Em razão dessa disparidade, o gasto anual com o tratamento de um paciente com o coquetel vai de US$ 2.568 a até US$ 9.168. ‘‘Com o banco de dados, os países poderão comparar preços e saber onde buscar o medicamento mais barato’’, afirmou ontem o coordenador do Programa Nacional de Doenças Sexualmente Transmissíveis (DST)/Aids do Ministério da Saúde, Paulo Teixeira. O governo brasileiro já está fazendo licitação para escolher a empresa de informática que irá desenvolver o banco de dados. Teixeira espera ainda poder contar com a colaboração de outros países latino-americanos e caribenhos.

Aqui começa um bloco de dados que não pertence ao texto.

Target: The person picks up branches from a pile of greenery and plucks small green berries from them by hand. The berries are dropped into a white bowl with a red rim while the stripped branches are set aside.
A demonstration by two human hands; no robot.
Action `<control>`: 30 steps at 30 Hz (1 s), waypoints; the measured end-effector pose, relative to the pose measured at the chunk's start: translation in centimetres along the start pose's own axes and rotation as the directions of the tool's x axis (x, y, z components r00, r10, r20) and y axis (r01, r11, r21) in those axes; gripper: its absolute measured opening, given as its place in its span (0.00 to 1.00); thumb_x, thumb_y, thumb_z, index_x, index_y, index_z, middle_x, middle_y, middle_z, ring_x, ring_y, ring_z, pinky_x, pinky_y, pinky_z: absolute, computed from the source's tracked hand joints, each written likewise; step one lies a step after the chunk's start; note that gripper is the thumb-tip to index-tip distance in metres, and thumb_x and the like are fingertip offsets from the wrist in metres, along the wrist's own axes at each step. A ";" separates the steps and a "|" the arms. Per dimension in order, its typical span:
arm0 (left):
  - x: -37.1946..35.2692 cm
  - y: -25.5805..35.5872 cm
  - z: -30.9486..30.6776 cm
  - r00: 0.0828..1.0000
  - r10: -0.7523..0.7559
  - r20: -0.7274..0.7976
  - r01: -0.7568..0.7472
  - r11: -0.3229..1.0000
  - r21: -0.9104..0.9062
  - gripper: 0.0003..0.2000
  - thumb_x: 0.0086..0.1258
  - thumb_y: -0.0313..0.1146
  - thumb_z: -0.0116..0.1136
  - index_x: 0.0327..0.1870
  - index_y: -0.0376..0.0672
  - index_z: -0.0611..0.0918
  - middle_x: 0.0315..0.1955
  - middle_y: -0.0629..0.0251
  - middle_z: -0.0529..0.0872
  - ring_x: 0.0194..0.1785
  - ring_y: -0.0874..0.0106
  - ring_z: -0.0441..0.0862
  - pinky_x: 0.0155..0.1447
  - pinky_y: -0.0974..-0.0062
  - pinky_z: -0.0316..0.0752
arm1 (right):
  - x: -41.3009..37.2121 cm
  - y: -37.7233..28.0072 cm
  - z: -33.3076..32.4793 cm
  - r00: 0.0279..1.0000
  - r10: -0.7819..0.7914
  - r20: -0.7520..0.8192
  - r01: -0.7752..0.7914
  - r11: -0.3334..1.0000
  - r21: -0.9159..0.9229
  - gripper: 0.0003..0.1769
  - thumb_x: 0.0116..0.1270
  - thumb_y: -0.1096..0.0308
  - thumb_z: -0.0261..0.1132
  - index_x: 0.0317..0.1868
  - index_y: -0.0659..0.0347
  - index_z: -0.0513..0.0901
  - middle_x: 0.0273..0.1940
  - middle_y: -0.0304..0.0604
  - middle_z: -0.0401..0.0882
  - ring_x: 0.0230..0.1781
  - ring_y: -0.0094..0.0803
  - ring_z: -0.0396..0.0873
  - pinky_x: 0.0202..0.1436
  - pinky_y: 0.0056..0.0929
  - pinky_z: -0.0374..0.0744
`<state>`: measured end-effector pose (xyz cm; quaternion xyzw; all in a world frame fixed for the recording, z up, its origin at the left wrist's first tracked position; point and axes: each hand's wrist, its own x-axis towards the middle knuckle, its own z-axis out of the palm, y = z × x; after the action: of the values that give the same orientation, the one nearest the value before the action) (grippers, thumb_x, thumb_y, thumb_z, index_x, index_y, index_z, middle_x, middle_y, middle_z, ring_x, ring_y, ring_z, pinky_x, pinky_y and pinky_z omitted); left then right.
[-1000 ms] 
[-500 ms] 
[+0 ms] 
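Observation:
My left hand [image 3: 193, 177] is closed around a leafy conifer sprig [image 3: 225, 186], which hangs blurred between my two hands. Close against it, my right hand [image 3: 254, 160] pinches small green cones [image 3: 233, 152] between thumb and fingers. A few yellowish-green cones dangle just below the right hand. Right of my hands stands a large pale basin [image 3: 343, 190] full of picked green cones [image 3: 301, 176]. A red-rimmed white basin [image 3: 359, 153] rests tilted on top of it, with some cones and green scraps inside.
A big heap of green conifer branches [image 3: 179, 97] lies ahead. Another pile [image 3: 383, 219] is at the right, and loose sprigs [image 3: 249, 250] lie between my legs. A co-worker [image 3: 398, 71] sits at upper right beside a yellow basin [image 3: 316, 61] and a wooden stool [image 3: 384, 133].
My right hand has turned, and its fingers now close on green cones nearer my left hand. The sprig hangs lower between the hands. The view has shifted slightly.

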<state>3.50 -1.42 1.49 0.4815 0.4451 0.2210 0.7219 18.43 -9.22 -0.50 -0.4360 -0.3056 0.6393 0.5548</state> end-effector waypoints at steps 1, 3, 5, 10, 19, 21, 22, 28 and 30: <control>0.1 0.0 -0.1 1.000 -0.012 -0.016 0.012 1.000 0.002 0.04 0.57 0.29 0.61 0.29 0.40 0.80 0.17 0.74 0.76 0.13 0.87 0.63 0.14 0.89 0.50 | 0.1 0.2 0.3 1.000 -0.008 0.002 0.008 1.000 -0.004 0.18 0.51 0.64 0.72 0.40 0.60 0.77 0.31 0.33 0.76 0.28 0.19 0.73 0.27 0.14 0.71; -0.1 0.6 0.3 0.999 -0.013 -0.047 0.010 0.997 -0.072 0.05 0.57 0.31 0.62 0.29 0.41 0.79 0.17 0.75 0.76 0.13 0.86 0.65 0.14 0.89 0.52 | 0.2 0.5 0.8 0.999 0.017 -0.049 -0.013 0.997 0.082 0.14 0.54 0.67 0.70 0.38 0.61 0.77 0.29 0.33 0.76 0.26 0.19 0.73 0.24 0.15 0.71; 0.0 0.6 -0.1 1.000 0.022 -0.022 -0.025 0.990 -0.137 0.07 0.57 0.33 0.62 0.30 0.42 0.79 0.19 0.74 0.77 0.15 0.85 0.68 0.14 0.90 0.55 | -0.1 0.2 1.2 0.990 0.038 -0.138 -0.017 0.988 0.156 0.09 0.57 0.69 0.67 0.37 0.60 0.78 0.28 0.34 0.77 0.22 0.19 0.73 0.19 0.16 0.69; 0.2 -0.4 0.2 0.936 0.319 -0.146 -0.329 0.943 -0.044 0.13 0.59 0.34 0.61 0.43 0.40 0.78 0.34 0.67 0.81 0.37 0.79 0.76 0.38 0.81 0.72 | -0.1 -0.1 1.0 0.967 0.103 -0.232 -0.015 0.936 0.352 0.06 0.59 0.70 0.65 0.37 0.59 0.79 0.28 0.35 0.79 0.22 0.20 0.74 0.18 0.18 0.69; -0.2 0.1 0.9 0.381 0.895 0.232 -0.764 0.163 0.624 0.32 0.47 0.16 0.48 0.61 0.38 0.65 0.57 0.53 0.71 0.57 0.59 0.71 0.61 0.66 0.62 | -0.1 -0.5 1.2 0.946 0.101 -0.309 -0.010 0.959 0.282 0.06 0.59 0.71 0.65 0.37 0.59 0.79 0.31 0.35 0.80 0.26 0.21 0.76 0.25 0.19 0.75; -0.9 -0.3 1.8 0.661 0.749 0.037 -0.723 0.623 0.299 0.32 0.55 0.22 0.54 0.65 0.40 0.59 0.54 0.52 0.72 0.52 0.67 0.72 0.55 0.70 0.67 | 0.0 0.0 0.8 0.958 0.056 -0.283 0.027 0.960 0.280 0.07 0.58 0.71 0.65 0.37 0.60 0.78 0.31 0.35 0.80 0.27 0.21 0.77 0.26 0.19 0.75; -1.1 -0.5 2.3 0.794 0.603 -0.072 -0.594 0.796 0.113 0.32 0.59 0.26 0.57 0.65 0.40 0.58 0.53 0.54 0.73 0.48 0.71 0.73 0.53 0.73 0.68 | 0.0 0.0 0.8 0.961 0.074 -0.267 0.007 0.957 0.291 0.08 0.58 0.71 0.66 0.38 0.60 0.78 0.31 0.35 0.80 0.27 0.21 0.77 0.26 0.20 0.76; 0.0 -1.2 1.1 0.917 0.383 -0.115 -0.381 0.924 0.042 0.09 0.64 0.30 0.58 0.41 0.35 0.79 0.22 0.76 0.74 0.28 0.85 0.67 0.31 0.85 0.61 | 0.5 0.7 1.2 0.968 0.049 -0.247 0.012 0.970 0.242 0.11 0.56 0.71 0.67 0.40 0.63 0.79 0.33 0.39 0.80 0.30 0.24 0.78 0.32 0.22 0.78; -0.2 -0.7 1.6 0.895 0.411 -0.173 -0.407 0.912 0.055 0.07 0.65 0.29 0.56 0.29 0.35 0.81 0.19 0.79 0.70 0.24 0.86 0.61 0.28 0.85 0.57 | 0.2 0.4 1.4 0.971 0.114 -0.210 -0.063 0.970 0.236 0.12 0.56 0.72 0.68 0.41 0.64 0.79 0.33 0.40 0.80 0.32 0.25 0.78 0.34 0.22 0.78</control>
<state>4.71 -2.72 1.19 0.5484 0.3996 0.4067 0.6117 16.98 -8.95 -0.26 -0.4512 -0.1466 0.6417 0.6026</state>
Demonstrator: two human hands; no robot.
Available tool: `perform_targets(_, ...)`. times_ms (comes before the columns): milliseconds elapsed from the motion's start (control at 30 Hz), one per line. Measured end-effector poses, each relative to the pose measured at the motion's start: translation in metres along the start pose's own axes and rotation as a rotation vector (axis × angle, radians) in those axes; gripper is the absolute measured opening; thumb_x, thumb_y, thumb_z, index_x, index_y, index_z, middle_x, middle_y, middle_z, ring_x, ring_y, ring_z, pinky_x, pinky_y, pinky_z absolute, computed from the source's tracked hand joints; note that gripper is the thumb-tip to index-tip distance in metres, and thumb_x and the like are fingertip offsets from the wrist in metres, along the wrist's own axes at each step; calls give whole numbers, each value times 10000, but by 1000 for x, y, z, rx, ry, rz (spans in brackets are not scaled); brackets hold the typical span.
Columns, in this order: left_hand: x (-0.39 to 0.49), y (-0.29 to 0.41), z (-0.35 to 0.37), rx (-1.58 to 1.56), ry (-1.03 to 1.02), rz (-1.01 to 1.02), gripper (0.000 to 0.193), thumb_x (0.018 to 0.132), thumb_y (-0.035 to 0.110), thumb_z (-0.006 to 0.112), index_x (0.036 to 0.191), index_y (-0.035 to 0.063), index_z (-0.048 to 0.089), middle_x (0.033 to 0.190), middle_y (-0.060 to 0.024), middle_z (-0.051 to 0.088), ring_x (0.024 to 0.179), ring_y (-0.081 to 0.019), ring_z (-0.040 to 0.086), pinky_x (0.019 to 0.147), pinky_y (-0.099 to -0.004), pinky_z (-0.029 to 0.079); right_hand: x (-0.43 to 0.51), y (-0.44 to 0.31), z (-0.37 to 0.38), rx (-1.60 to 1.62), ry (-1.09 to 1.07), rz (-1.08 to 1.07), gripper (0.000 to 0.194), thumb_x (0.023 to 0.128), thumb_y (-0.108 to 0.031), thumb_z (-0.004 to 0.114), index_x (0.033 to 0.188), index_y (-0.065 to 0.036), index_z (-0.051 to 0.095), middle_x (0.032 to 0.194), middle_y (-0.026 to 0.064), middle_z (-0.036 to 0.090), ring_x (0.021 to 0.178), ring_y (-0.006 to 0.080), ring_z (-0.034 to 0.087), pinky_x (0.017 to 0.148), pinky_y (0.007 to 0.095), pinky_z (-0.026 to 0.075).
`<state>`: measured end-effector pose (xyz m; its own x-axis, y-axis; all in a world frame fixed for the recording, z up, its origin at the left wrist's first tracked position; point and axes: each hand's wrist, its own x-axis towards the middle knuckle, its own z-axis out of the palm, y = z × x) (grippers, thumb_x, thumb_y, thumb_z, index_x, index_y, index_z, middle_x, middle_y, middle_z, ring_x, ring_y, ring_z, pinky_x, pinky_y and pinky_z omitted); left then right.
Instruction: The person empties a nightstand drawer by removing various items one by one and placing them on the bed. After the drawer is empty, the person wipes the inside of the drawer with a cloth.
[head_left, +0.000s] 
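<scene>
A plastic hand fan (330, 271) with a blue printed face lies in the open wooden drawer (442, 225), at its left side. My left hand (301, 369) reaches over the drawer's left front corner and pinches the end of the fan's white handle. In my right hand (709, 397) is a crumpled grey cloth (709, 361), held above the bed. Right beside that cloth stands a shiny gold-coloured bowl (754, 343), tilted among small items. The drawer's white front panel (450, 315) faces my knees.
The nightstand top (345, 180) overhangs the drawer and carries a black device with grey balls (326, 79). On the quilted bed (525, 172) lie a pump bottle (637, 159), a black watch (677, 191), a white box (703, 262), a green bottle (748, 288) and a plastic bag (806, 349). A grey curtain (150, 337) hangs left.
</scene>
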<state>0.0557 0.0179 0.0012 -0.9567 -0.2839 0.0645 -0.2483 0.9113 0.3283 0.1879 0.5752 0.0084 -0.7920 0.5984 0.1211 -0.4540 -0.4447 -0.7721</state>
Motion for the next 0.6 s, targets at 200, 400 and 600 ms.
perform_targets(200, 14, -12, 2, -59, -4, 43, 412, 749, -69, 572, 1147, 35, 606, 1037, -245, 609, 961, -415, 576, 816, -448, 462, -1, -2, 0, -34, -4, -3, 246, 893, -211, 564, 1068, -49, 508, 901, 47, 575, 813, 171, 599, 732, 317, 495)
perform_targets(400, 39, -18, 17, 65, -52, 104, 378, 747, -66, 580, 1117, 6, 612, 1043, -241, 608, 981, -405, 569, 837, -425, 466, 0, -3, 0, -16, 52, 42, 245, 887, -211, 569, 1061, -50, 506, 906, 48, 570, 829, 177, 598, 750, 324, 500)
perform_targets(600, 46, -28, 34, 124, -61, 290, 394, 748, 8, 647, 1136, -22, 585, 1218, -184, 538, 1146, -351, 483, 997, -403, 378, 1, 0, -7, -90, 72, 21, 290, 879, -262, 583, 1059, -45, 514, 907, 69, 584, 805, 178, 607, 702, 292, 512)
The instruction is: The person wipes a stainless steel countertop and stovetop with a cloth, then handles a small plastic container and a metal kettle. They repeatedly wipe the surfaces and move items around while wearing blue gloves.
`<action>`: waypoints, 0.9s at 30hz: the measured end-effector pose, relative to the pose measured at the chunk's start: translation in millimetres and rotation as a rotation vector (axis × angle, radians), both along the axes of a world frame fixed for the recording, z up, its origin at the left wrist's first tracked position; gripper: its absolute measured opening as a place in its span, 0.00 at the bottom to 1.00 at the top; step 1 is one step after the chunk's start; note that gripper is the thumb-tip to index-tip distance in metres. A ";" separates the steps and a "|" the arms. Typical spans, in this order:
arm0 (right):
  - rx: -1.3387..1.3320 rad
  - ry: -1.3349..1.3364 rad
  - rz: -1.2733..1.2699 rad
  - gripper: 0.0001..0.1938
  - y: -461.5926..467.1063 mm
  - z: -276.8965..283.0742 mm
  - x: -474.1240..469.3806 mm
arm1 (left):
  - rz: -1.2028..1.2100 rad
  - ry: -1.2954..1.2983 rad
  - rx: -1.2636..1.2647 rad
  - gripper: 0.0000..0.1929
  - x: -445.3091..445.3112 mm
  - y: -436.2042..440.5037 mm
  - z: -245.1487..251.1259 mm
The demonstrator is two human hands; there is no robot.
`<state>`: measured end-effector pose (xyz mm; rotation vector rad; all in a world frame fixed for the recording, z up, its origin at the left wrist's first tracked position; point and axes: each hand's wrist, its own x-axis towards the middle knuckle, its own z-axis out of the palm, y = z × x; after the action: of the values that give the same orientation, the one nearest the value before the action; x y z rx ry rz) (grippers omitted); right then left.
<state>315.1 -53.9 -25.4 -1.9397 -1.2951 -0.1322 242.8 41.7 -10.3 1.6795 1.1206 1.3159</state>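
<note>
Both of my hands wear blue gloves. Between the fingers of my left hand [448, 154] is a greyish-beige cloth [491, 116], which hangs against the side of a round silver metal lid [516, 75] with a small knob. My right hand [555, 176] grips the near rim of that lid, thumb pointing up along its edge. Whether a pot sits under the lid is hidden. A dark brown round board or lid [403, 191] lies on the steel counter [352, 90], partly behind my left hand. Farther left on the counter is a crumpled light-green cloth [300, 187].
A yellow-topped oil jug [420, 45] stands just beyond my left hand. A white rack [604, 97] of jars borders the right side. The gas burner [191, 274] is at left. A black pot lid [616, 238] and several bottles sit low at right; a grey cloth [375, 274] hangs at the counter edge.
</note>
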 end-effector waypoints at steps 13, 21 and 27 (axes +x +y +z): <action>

Uma parceria fechada ontem durante o fórum foi a dos empresários do Brasil, Argentina e Paraguai para a formação de um Conselho Empresarial do Mercosul em HIV/Aids. O Uruguai e o Chile já se comprometeram a aderir em breve. A idéia é desenvolver uma pauta conjunta de ações de prevenção à Aids nas empresas. ‘‘Essa parceria é muito importante porque alonga os braços e as pernas do governo, fazendo os programas terem uma abrangência e continuidade que dificilmente alcançaríamos’’, afirmou o coordenador do Programa Nacional de DST/Aids do Paraguai, Nicolas Aguayo. (A.E.)